> What you are asked to do:
In the records below, find the line that contains "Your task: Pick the" and the line that contains "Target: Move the". Set down exactly those lines and every line between them, and nothing more.

> Extracted data entries:
====

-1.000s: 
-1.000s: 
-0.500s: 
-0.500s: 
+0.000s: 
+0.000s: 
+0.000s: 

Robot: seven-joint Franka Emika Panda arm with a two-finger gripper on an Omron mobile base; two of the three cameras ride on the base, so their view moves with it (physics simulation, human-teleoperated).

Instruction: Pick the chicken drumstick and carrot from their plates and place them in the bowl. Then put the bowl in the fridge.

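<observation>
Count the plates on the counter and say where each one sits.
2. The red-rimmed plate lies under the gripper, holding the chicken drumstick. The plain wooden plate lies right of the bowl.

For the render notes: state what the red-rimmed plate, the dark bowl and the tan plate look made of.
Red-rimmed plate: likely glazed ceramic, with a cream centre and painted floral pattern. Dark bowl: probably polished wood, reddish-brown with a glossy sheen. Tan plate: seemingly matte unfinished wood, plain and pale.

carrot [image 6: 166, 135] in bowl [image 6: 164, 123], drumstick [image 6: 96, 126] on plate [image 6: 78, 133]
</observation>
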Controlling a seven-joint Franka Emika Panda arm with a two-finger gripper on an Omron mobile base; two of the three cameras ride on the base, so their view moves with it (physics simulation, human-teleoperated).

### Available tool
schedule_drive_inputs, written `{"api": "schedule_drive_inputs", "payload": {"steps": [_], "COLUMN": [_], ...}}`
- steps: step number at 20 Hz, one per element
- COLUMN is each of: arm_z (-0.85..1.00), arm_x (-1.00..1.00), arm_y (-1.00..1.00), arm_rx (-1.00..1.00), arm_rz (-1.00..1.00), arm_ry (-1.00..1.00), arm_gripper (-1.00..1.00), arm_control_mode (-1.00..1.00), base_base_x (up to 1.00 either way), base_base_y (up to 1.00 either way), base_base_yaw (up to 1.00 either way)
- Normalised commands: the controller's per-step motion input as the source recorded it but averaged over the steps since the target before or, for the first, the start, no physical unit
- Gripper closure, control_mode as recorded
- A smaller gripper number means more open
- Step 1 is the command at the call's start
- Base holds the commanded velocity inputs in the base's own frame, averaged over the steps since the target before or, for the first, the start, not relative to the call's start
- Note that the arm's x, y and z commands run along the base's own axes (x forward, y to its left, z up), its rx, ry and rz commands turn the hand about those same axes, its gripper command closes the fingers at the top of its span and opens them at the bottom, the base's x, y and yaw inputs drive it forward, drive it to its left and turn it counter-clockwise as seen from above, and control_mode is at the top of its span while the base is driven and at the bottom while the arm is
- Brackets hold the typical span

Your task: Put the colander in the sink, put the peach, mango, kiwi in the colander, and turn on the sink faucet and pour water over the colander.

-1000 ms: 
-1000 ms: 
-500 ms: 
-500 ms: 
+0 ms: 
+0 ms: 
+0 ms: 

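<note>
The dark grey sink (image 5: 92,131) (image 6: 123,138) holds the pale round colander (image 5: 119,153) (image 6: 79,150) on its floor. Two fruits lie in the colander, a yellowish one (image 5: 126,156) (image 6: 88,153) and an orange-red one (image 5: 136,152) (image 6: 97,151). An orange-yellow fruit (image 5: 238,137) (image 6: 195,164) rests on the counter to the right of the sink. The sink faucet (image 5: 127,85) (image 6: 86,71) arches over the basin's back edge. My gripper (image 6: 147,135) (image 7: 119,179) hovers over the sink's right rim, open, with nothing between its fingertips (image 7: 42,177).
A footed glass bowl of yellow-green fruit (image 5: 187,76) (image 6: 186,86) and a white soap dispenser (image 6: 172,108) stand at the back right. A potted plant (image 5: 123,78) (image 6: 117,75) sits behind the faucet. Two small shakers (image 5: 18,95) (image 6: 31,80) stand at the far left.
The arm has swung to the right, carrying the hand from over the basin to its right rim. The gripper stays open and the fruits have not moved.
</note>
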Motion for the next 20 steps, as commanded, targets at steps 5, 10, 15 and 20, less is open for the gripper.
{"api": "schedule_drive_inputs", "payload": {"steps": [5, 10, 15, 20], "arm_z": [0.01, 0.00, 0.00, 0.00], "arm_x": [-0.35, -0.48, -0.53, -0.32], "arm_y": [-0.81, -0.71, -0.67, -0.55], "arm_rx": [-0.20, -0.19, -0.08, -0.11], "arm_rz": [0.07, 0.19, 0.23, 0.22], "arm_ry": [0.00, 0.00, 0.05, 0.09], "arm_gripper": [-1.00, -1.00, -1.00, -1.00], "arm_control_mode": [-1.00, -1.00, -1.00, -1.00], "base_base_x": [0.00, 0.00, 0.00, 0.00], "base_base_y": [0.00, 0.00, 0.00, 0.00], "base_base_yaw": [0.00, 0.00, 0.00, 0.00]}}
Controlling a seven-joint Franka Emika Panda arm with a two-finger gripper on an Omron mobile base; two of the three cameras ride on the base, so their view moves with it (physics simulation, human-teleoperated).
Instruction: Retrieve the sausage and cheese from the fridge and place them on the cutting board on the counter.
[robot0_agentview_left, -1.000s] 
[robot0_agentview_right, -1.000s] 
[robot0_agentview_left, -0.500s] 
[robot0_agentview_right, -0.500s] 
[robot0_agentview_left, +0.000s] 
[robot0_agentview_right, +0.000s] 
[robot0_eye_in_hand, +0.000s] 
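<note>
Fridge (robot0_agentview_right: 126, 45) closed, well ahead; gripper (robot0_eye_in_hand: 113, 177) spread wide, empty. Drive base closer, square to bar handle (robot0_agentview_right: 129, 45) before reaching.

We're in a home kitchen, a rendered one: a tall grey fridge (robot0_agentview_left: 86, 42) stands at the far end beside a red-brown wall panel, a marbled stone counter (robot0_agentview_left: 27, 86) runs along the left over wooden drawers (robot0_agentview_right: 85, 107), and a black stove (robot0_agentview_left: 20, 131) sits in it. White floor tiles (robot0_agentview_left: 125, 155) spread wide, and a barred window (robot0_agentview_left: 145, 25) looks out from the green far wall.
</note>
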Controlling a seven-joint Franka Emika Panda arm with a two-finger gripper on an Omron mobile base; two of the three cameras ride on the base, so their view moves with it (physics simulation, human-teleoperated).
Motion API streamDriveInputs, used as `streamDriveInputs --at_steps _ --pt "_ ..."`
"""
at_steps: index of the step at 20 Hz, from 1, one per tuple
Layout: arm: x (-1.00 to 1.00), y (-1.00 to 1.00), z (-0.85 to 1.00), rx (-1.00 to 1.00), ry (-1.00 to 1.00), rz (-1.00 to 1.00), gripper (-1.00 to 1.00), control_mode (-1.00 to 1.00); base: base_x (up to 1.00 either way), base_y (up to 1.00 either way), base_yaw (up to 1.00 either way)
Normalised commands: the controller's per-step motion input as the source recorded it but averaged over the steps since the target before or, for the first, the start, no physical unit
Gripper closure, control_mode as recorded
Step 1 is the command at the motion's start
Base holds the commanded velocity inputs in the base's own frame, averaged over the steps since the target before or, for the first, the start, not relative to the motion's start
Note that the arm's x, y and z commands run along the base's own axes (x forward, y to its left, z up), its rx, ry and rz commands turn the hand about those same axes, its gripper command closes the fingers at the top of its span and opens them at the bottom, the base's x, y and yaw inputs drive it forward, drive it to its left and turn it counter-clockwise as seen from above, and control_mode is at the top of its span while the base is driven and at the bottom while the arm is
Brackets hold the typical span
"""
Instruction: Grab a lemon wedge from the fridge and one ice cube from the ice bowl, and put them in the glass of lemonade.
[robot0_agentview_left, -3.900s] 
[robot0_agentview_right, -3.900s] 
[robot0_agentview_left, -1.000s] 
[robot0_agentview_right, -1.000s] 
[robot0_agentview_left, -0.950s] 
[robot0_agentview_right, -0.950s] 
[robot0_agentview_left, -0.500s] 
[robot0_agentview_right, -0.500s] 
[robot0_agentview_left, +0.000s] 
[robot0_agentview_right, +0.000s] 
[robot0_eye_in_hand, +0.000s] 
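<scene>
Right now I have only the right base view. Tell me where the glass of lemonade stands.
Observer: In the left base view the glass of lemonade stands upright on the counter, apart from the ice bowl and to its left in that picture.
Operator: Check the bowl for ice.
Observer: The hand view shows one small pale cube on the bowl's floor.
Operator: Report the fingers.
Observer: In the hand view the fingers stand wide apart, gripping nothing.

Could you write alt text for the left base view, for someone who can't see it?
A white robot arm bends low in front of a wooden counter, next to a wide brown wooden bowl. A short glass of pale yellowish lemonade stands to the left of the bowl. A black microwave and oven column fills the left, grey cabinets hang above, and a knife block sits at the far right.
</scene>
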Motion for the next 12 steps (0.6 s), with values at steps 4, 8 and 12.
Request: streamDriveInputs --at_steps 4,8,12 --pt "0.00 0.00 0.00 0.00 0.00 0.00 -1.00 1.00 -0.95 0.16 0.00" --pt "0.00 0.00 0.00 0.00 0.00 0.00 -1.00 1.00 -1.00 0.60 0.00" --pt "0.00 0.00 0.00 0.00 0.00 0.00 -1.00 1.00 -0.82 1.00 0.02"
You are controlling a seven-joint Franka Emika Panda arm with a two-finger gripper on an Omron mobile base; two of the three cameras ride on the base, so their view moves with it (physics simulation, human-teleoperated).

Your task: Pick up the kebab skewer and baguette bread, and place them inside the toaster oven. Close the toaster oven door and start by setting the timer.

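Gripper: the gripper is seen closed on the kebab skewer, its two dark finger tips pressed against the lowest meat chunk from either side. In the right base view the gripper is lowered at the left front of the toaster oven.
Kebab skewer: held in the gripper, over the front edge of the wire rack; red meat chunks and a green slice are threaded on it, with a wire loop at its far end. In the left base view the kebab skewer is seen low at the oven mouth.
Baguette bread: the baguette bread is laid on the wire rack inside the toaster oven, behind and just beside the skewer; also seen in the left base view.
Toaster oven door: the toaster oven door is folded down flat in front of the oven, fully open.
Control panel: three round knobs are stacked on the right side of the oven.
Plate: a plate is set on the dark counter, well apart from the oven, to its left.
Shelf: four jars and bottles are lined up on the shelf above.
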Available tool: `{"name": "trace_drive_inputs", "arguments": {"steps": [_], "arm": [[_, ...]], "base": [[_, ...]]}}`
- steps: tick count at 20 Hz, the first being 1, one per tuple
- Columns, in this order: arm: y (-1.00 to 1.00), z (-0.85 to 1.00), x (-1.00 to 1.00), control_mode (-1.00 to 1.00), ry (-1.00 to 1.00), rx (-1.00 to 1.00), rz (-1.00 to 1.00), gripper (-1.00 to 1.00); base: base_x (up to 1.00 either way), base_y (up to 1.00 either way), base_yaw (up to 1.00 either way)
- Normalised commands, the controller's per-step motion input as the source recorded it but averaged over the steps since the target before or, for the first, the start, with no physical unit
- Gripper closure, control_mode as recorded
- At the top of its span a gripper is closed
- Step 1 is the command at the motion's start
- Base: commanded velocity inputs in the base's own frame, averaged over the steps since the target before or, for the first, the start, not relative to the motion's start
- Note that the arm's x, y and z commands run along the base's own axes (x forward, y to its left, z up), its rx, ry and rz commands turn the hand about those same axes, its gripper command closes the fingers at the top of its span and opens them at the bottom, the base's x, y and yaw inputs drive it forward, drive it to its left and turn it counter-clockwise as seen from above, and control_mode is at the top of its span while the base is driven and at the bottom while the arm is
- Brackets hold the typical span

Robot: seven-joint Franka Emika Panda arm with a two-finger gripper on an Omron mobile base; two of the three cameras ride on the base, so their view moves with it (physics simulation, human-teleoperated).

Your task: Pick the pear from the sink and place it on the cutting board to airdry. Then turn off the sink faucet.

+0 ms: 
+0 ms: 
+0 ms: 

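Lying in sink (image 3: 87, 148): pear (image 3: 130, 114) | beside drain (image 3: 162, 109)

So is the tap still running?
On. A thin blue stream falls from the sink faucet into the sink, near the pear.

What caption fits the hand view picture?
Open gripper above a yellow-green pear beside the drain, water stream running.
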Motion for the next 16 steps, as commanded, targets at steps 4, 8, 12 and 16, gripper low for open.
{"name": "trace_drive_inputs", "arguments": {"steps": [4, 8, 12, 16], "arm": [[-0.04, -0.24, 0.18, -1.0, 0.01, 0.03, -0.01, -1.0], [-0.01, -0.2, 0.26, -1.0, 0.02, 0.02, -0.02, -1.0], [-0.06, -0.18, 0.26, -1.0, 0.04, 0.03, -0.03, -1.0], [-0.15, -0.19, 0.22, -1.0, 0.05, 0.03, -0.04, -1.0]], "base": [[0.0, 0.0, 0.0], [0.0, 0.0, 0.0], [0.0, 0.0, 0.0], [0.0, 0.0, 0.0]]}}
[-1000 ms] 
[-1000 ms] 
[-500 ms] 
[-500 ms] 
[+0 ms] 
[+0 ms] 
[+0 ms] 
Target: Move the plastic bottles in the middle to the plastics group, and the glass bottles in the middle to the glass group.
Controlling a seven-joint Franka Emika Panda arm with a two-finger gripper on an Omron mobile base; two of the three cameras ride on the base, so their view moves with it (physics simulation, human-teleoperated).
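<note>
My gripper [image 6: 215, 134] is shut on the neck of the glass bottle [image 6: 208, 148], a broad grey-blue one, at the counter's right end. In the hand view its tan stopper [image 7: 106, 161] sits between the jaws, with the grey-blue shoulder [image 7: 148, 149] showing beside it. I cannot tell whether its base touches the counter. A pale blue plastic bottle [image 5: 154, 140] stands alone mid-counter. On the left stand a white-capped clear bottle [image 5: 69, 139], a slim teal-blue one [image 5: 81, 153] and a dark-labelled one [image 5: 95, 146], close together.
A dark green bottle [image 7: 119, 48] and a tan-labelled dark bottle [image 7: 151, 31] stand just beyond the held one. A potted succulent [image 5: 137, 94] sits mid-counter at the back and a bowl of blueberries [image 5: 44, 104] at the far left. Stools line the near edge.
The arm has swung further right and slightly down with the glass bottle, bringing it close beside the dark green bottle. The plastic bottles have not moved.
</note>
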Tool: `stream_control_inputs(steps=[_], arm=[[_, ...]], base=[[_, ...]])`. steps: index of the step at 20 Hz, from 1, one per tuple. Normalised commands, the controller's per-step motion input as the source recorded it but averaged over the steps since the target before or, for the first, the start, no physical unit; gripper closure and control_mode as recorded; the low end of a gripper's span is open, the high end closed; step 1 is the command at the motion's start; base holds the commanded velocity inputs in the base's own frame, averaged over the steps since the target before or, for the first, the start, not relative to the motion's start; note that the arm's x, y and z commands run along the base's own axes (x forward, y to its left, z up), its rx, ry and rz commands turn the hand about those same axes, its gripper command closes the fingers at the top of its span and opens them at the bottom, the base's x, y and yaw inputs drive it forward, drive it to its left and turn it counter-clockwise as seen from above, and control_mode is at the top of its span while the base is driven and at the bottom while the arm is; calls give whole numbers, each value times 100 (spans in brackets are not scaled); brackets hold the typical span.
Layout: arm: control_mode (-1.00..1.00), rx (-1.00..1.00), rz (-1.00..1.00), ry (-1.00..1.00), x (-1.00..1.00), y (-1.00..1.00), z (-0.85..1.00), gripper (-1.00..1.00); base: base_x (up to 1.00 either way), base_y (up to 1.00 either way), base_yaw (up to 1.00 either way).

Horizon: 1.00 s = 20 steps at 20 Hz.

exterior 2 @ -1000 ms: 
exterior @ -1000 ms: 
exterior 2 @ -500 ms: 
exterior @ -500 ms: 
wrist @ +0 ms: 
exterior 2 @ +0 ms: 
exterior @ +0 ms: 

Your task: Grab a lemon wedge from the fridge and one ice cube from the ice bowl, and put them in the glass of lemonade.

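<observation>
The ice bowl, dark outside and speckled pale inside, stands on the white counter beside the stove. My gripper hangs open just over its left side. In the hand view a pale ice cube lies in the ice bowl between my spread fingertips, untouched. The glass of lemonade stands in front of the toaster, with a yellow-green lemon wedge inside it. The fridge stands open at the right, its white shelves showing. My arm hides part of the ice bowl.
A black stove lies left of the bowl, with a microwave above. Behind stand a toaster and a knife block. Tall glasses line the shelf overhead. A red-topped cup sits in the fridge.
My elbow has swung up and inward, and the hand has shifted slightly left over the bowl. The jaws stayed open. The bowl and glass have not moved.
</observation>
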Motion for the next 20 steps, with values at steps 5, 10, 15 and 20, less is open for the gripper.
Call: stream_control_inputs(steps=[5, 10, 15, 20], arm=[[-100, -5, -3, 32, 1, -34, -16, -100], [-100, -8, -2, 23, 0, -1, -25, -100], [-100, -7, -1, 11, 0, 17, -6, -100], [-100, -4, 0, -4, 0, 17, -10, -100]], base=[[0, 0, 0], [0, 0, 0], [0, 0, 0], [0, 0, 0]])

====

> Answer to the problem:
Your task: Pick the pear from the sink and place it on the cutting board to airdry. Then turn off the sink faucet.

+0 ms: 
+0 ms: 
+0 ms: 

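Lying in sink (image 3: 87, 148): pear (image 3: 130, 114) | beside drain (image 3: 162, 109)

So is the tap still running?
On. A thin blue stream falls from the sink faucet into the sink, near the pear.

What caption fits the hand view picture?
Open gripper above a yellow-green pear beside the drain, water stream running.
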Motion for the next 16 steps, as commanded, targets at steps 4, 8, 12 and 16, gripper low for open.
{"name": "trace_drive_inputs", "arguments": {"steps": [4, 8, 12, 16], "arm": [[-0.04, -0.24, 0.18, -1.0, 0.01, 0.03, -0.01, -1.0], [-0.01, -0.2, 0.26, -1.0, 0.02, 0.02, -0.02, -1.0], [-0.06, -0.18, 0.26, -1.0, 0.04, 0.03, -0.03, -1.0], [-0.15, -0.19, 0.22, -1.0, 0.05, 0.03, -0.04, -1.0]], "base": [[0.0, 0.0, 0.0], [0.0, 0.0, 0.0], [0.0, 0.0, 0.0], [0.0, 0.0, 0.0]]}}
[-1000 ms] 
[-1000 ms] 
[-500 ms] 
[-500 ms] 
[+0 ms] 
[+0 ms] 
[+0 ms] 
Target: Move the plastic bottles in the middle to the plastics group, and the glass bottles in the middle to the glass group.

Work on this exercise is done.